In some embodiments, a plurality of spaced first pins connected to
the first electrode are provided on the first substrate, wherein
the first pins are connected to the first electrode units in
one-to-one correspondence; and a plurality of spaced second pins
connected to the second electrode are provided on the second
substrate, wherein the second pins are connected to the second
electrode units in one-to-one correspondence, the first pins are
disposed oppositely to the second pins in one-to-one
correspondence; wherein each first pin is adhered and electrically
connected to a corresponding second pin by a conductive
adhesive.
In some embodiments, the conductive adhesive comprises metal
particles, at least one of the metal particles being between one of
the first pins and the corresponding one of the second pins, such
that one of the first electrode units corresponding to the one of
the first pins is electrically connected to one of the second
electrode units corresponding to the one of the second pins.
According to another aspect of embodiments of the present
disclosure, a biological detection device is provided. The device
comprises the microfluidic chip as described above.

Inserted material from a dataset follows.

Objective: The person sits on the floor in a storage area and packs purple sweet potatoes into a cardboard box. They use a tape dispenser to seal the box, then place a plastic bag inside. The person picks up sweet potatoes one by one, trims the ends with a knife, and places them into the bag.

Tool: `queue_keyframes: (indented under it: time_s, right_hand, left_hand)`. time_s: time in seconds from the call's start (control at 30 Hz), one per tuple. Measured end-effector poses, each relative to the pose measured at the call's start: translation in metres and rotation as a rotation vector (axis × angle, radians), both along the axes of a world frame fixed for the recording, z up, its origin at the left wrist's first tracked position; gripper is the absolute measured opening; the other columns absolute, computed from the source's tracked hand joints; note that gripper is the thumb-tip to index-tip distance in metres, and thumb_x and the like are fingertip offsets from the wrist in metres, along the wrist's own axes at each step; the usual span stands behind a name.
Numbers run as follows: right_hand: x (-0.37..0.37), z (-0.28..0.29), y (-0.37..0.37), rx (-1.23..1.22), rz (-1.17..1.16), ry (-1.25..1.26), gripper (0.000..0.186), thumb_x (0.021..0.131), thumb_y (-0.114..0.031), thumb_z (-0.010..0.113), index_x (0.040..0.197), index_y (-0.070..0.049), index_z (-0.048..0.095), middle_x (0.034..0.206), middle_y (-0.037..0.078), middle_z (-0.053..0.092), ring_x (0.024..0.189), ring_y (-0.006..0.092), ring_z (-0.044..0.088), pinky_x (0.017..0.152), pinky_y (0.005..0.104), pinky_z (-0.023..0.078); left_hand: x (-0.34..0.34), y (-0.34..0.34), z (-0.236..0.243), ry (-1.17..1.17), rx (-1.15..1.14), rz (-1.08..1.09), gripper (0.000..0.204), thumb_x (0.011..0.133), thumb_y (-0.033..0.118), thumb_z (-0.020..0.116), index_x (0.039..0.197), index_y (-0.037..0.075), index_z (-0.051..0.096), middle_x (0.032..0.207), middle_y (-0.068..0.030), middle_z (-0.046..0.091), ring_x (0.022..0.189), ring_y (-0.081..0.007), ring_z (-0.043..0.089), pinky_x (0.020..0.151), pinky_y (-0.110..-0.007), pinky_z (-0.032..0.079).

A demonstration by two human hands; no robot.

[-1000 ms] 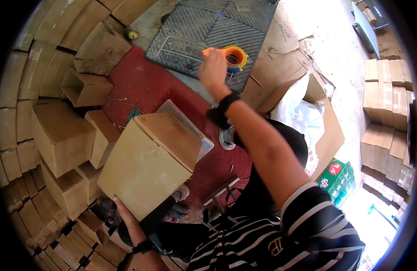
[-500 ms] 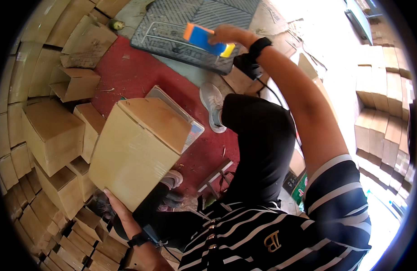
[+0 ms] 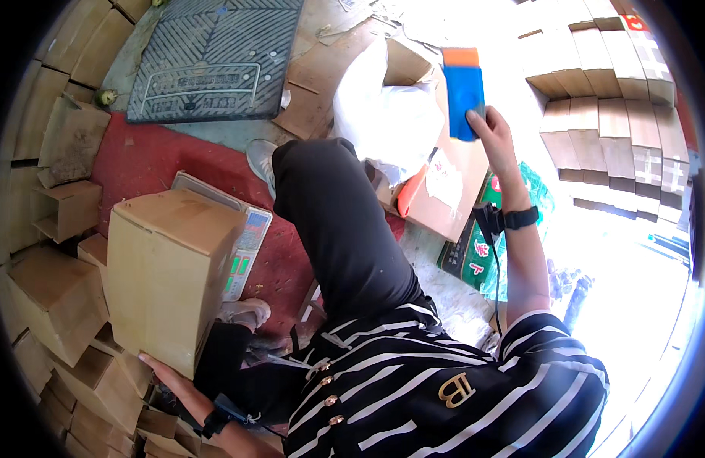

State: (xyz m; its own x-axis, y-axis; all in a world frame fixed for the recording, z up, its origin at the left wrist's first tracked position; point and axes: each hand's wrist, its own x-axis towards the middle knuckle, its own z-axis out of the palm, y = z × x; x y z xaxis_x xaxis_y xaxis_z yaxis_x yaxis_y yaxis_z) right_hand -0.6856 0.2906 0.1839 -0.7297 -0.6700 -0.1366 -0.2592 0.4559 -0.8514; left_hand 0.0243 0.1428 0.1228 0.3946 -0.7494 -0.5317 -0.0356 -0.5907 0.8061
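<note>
My left hand point(image 3: 161, 374) holds a sealed cardboard box point(image 3: 161, 282) at its lower edge. The box sits over or against a platform scale point(image 3: 245, 252) with a display panel; its support is partly hidden. My right hand point(image 3: 496, 141) is raised at the right, closed on a blue and orange tape dispenser point(image 3: 462, 88), held upright in view. Behind it an open carton point(image 3: 453, 206) holds a white plastic bag point(image 3: 387, 122), with an orange object point(image 3: 413, 191) beside the bag.
Stacked cartons line the left point(image 3: 89, 359) and upper right point(image 3: 597, 145). A grey ribbed mat point(image 3: 207, 46) lies at the top beside red flooring point(image 3: 139, 153) and flattened cardboard point(image 3: 307, 114). My knee and shoe are in the middle. A green printed package point(image 3: 471, 263) lies at the right.
My right hand has lifted the tape dispenser off the mat and carried it rightward. The view has shifted, and the box in my left hand now appears further left and more upright.
</note>
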Motion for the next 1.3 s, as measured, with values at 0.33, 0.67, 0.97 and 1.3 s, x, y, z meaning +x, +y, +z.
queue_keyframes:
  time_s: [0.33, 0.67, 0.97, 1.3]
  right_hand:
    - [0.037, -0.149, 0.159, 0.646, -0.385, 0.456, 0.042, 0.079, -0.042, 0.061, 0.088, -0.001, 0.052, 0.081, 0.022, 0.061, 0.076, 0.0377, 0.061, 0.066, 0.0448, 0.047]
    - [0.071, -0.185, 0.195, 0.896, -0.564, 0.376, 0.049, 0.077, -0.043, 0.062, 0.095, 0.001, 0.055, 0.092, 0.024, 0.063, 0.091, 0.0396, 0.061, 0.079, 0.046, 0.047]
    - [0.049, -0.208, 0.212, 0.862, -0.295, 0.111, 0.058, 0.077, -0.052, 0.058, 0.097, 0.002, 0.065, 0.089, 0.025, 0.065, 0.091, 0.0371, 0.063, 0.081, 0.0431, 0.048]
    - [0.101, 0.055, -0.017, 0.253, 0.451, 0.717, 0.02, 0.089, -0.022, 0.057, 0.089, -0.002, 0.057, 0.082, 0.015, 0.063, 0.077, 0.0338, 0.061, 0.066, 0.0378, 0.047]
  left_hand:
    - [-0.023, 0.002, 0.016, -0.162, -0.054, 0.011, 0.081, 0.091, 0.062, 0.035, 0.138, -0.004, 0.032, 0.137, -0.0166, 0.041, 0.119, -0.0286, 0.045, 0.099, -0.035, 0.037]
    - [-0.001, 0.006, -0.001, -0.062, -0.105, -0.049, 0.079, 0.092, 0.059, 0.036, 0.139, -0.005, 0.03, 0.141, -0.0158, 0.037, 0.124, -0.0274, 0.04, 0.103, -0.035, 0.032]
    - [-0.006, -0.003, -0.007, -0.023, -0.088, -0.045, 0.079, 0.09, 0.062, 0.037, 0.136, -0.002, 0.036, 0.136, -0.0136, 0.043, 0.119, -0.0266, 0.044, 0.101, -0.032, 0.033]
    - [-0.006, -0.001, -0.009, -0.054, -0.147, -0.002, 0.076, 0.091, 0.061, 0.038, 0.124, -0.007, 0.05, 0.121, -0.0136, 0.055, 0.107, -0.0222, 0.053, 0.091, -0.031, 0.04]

According to another aspect of embodiments of the present
disclosure, a method for manufacturing a microfluidic chip is
provided. The method comprises: forming a patterned first electrode
on a first substrate, and forming a patterned second electrode on a
second substrate, wherein the first electrode comprises a plurality
of spaced first electrode units, and the second electrode comprises
a plurality of spaced second electrode units; forming a first
dielectric layer on the first electrode, and forming a second
dielectric layer on the second electrode; forming a first
hydrophobic layer on the first dielectric layer, and forming a
second hydrophobic layer on the second dielectric layer; and
disposing oppositely the first substrate and the second substrate,
such that the first electrode, the second electrode, the first
dielectric layer, the second dielectric layer, the first
hydrophobic layer, and the second hydrophobic layer are all between
the first substrate and the second substrate, wherein a gap is
formed between the first hydrophobic layer and the second
hydrophobic layer.
In some embodiments, before forming the first dielectric layer and
the second dielectric layer, the method further comprises: forming
a plurality of spaced first pins connected to the first electrode
on the first substrate, wherein the first pins are connected to the
first electrode units in one-to-one correspondence; and forming a
plurality of spaced second pins connected to the second electrode
on the second substrate, wherein the second pins are connected to
the second electrode units in one-to-one correspondence; wherein in
the step of disposing oppositely the first substrate and the second
substrate, the first pins are disposed oppositely to the second
pins in one-to-one correspondence.
In some embodiments, the step of disposing oppositely the first
substrate and the second substrate comprises: adhering and
electrically connecting each first pin to a corresponding second
pin by a conductive adhesive.
According to another aspect of embodiments of the present
disclosure, a method for moving a sample droplet using the
microfluidic chip as described above is provided. The method
comprises: introducing a sample droplet into the gap of the
microfluidic chip; and applying sequentially a plurality of groups
of driving signals to the first electrode and the second electrode
that are oppositely disposed to move the sample droplet, wherein
applying each group of driving signals comprises: applying a
driving voltage to one of the first electrode units and a driving
voltage to one of the second electrode units, wherein the one of
the first electrode units and the one of the second electrode units
are closest to the sample droplet on a moving direction side of the
sample droplet, and the driving voltage applied to the one of the
first electrode units has the same polarity as the driving voltage
applied to the one of the second electrode units, and applying a
ground voltage to remaining first electrode units and remaining
second electrode units.
In some embodiments, the driving voltage applied to the one of the
first electrode units is equal to the driving voltage applied to
the one of the second electrode units.
According to another aspect of embodiments of the present
disclosure, a method for separating a sample droplet using the
microfluidic chip as described above is provided. The method
comprises: introducing a sample droplet into the gap of the
microfluidic chip; and applying a first group of driving voltages
to at least one group of electrode units on one side of the sample
droplet, and applying a second group of driving voltages having the
same polarity as the first group of driving voltages to at least
one group of electrode units on another side of the sample droplet,
to separate the sample droplet, wherein each group of electrode
units comprises one of the first electrode units and a second
electrode unit disposed oppositely to the one of the first
electrode units, and each group of driving voltages comprises a
driving voltage applied to the one of the first electrode units and
a driving voltage applied to the second electrode unit.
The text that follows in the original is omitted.